As wc p4 is executed and attempts to write to terminal, it actually writes to p4.output instead.

Hands-on 9: piping

$ ls -l
$ ls -l | grep p

Piping

Other system calls …

kill(): send signals to a process, including directive to pause, die, and other imperatives.

http://man7.org/linux/man-pages/man2/kill.2.html

SIGINT: signal to terminate a process

SIGTSTP: pause the process (can be resumed later).

signal(): to catch a signal.

http://man7.org/linux/man-pages/man7/signal.7.html

Key Points

Through fork, exec, and wait, processes can be controlled and manipulated.

Limited Direct Execution

Overview

Teaching: 0 min
Exercises: 0 min

Questions

How to efficiently virtualize the CPU with control?

Objectives

First learning objective. (FIXME)

1. CPU virtualization recall

To support the illusion of having multple processes running concurrently on a single physical CPU, we can have the CPU run one process for a while, then run another, and so on.

This is called time sharing.

2. Design goals of CPU virtualization

Performance

The process can be itself and run as fast as possible without frequent interaction with the OS.

Control

We want to avoid the scenario where a process can run forever and take over all the machine’s resources or a process performs unauthorized actions.
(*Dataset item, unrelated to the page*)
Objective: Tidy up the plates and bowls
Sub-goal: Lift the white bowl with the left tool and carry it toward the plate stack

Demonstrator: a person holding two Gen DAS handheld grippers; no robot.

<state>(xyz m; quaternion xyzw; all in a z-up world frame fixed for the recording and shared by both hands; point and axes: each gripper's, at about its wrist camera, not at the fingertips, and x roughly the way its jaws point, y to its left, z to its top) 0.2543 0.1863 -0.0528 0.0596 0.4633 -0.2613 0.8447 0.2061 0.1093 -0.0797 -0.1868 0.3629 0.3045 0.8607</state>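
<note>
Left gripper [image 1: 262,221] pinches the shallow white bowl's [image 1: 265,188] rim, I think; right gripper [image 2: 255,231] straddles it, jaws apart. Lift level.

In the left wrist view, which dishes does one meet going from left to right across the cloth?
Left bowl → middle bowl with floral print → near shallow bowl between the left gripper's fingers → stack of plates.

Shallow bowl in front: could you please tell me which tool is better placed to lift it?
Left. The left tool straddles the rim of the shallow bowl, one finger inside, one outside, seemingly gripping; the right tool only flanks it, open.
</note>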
This requires interaction with the OS.

3. The question!

How to efficiently virtualize the CPU with control?

4. Efficient

The most efficient way to execute a process is through direct execution.

Problem!

Once the program begins to run, the OS becomes a complete outsider.

No control over the running program.

Problem 1: The program can access anything it wants to, including restricted operations (direct access to hardware devices, especially I/O for unauthorized purposes).

Problem 2: The program may never switch to a different process without explicit. instructions in main(), thus defeating the purposes of time-sharing.

5. Problem: working with restricted operations

The process should be able to perform restricted operations, such as disk I/O, open network connections, etc.

But we should not give the process complete control of the system.

Rephrase: The process should be able to have its restricted operations performed.

Solution: hardware support via processor modes

User mode

Kernel mode

6. Process modes

A mode bit is added to hardware to support distinguishing between user mode and kernel mode.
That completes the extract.